Sevgili kardeşlerim,
Karanlığımı aydınlık ile takas ettiğimden beri daha güçlüyüm. Kalbim öylesine bağışıklılık kazanmış ki kırılmalara karşılık artık ağlamak yerine basıyorum kahkahayı. Savaşlarına karşılık büyük savaşlar vermiyorum saçlarımı savurup yoluma devam ediyorum. Bazen kırgın kalsam’da dünlere yarınlardan fazlaca umutluyum. İzin vermeyeceğim bu umutları kullanıp parçalamalarına. Şimdi size bir soru soracağım insan bir rüya ile değişir mi ? evet ben bir rüya ile savaşımı sonlandırdım.
Rüyamda kraliçesi olmak istemediğim bir krallığın kralını öldürüyordum. Nasıl korkunç bir rüya değil mi? Can alıyordum evet ama o sırada canım da gidiyordu. Çünkü bir kralın canı ile bir çobanın canı eşitti gözümde. Biraz daha geniş bakarsak olaya Süleyman kraldı İsa çobandı değil mi ? Sürekli bunu tekrar ettikçe kendimi peygamber katili gibi görüyordum. Hem kuran’da demiyor muydu “Masum bir insanı öldüren bir insanlığı öldürür” sonuçta ben kraliçesi olmak istemediğim bir krallığın sahibini öldürdüm. Krallığı yıkamamıştım ya kral masum krallık karanlıksa ? zor işmiş gerçekten peygamber katili olmak vesselam. Hala omuzlarımda o ağırlığı taşıyorum inanır mısınız…
Tıkanıyorum demek istediğim ne kadar şey var oysa ki. Şuan gırtlağımı sıkan eğer Azrail değilse büyük ihtimalle ümitlerimdir. Yapışmasalar eğer arada böyle gırtlağıma inanın hissedemezdim o dönem yaşadığımı. Sisli gri buz gibi bir şehre sadece Yılmaz Erdoğan şiirleri ile bağlanıp sokaklarında çatlayan o dudakları bir İzmirli güzele dayatmadan “Halkların sevgililiği bir kenar da dursun hele önce bir kardeş olalım” diye bağırırken inadına kafamıza vurulan bir kaç gerçekten kaçarken bırakmıştım ben artık düşünmeyi oysa ki.

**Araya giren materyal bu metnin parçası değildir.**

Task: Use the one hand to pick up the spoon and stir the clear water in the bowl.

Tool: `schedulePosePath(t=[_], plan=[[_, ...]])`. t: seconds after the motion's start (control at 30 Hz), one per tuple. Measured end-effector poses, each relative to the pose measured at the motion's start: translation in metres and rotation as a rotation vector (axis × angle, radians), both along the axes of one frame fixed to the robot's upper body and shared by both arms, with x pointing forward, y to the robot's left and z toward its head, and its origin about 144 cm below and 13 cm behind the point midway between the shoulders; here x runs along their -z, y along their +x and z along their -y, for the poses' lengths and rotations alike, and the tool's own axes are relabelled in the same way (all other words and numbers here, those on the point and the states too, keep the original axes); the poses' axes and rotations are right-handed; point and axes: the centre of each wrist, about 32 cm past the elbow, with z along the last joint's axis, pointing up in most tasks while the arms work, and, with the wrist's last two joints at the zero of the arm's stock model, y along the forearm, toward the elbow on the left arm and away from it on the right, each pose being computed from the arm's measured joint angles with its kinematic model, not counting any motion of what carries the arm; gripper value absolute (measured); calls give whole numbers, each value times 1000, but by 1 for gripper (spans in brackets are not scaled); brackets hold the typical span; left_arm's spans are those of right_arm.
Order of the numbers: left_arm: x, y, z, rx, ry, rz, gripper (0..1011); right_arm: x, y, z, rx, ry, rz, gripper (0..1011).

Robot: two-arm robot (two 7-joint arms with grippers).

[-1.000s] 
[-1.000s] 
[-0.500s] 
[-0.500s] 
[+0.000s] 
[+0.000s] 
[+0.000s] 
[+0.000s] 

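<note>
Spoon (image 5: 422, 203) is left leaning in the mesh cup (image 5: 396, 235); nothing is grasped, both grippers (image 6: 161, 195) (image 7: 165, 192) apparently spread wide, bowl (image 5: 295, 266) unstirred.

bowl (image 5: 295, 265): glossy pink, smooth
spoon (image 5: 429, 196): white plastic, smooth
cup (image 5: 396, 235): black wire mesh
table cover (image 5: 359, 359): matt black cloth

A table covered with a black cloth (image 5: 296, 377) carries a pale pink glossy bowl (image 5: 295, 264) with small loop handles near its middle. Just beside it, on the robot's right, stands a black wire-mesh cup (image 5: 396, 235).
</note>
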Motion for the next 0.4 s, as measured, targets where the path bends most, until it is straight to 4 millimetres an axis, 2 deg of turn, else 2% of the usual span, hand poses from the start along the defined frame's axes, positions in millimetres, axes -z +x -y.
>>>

Bir kaç baharı örgütlemeye başladım bu aralar gelmek istiyorlarsa eğer kadınca gelsinler bana. Çünkü bu zulümler bu kavgalar bu cinayetler bu infazlar ancak böyle son bulacak kalbimde ruhumda. “Dilini bilmediğin bir yerde ağlamak fenadır. Çünkü seni, senin dilinde susturacak kimse yoktur” diyor Ece Temelkuran bir kitabında öylesine haklı ki.
Yani anlayacağınız sevgili kardeşlerim biraz siyasal renkler de seviyorum yaşamayı. yoksa nasıl direnmek için sebep bulacaktım faşist aşık hegemonya dünyada kendime yer. Ben bu aralar Allah’a bile teslim etmiyorum kendimi öyle bir ayaklanmadayım. Ben çok sağlam kalktım ayağa çok sağlam bitirdim savaşımı. Belki hala peygamber katili olarak kalacağım ama ant ediyorum ki o peygamberi öldürmeme sebep olan krallığı ellerimle yıkacağım, karanlığa aydınlığımı değiştirenlere ant olsun güneşlerini bir kibrit ile yakacağım…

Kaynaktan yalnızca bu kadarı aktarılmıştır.